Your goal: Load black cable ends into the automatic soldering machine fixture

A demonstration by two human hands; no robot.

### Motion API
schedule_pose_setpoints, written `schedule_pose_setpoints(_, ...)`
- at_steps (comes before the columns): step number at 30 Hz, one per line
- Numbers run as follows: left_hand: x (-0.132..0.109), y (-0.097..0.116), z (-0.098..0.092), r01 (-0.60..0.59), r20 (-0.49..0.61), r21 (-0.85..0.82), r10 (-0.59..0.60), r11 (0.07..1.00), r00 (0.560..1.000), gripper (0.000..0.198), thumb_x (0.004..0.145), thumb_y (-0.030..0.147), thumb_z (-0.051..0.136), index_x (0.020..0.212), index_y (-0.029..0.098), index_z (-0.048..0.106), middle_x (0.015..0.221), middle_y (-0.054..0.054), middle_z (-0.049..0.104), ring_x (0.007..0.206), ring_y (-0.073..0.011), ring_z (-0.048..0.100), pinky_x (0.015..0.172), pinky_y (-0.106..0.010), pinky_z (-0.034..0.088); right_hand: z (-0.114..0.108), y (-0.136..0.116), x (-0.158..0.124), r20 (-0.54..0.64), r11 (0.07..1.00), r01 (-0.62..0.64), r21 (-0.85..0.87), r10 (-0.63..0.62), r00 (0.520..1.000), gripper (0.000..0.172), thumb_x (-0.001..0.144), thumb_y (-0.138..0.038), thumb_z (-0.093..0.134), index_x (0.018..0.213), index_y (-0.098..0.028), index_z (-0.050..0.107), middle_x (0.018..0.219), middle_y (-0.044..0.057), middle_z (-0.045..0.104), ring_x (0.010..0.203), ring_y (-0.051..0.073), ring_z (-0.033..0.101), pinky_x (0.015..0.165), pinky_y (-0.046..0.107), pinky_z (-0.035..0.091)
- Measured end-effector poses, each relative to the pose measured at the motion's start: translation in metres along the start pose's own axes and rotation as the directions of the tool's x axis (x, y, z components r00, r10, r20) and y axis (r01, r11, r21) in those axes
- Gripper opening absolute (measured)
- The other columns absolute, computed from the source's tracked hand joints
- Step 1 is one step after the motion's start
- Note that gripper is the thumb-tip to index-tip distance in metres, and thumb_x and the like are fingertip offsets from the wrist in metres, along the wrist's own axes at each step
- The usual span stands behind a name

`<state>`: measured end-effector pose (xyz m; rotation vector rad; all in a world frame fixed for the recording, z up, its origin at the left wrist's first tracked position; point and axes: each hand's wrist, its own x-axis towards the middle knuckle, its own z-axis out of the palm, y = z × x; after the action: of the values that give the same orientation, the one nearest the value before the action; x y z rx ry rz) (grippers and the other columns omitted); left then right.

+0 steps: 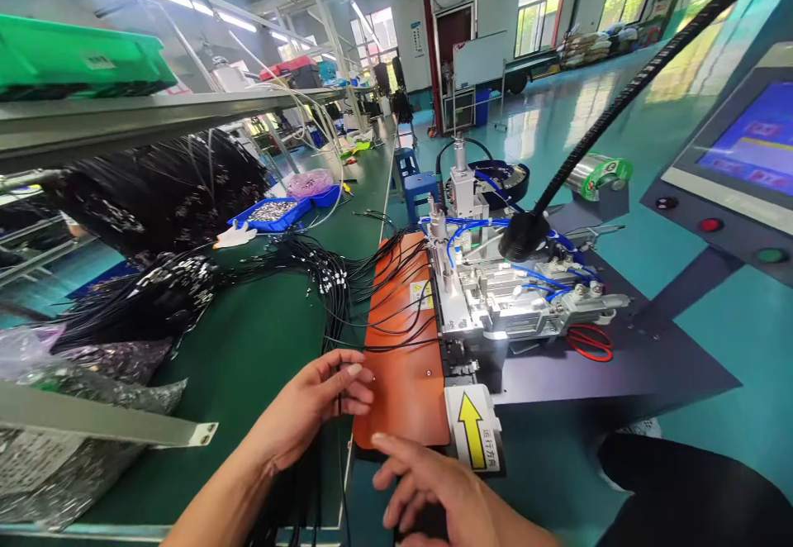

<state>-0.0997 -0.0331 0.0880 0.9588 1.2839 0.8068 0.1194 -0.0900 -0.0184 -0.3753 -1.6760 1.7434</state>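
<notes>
My left hand (319, 394) is over the left edge of the orange plate (402, 402), fingers curled. A thin black cable (341, 464) runs down from between its thumb and fingers; its upper end is hidden. My right hand (434, 481) hovers by the plate's near end, holding nothing, with the index finger stretched out and the others loosely bent. Several black cables (402, 340) lie across the plate, leading into the metal machine (477, 283) on the right. More black cables with pale ends (331, 278) lie bunched on the green table (248, 340).
A label with a yellow arrow (474, 427) sits beside the plate. Cable bundles (154, 291) and plastic bags (92, 439) lie at left, near a metal bar (124, 423). Farther back is a blue tray (273, 215). A black flexible arm (595, 142) and a screen (749, 134) rise at right.
</notes>
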Motion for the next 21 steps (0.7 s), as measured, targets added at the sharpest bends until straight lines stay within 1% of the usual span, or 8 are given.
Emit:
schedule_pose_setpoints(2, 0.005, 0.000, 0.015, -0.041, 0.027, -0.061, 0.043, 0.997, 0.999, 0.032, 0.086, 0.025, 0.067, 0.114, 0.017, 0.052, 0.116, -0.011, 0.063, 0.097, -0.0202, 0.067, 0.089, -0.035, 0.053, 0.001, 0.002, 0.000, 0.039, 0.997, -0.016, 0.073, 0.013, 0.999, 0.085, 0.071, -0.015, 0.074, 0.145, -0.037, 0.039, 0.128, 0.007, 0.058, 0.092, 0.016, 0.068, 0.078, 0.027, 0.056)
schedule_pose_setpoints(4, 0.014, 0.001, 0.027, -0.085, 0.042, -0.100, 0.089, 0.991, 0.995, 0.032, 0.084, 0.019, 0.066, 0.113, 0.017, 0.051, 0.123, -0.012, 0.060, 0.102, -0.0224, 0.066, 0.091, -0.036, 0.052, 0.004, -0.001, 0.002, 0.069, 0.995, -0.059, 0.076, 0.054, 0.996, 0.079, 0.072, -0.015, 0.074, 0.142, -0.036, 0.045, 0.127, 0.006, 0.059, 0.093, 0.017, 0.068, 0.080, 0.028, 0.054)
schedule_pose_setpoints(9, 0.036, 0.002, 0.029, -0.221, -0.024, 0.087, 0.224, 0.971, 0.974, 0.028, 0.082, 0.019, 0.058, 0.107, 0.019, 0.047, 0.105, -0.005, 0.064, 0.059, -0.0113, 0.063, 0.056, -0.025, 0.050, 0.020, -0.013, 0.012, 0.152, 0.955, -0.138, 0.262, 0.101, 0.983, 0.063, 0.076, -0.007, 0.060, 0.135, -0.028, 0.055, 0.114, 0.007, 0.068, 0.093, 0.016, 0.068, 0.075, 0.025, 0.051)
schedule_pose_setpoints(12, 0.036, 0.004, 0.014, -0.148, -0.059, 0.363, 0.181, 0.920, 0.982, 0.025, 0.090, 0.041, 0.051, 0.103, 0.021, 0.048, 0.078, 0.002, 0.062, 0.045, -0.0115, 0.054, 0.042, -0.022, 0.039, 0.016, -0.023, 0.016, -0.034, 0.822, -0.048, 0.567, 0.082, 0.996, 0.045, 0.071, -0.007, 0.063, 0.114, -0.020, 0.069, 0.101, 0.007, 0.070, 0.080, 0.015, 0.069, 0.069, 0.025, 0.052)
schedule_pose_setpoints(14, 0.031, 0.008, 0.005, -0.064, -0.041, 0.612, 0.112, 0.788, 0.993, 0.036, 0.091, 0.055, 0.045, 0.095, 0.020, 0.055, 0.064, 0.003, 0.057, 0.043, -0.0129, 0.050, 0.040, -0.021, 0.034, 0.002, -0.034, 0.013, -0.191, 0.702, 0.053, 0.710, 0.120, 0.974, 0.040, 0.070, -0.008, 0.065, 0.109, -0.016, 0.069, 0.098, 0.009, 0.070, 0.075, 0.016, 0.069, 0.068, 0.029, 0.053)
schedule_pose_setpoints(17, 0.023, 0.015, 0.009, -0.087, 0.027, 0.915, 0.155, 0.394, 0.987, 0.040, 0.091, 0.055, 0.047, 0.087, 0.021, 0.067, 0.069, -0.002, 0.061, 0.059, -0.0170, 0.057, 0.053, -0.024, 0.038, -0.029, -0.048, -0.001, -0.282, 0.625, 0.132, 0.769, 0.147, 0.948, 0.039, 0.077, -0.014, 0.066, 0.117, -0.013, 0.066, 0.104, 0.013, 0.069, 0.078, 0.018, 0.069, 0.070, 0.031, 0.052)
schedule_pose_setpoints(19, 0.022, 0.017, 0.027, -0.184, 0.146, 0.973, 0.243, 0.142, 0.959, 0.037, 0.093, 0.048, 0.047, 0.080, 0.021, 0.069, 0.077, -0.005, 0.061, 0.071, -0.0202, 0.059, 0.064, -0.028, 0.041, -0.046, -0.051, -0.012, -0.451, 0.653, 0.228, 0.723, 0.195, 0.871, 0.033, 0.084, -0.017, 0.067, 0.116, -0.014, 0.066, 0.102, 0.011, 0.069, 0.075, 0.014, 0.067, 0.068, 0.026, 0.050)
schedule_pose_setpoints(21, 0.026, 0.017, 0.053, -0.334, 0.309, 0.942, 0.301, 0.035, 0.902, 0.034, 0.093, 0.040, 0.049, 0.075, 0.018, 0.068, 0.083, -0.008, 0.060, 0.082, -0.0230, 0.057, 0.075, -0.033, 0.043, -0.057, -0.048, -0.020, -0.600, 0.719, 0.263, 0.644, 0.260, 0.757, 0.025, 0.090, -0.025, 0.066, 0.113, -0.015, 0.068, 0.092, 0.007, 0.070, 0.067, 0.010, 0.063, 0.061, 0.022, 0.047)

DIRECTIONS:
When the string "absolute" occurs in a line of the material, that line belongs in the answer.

YOUR RESPONSE:
- Gripper opening absolute (measured)
- The other columns absolute, computed from the source's tracked hand joints

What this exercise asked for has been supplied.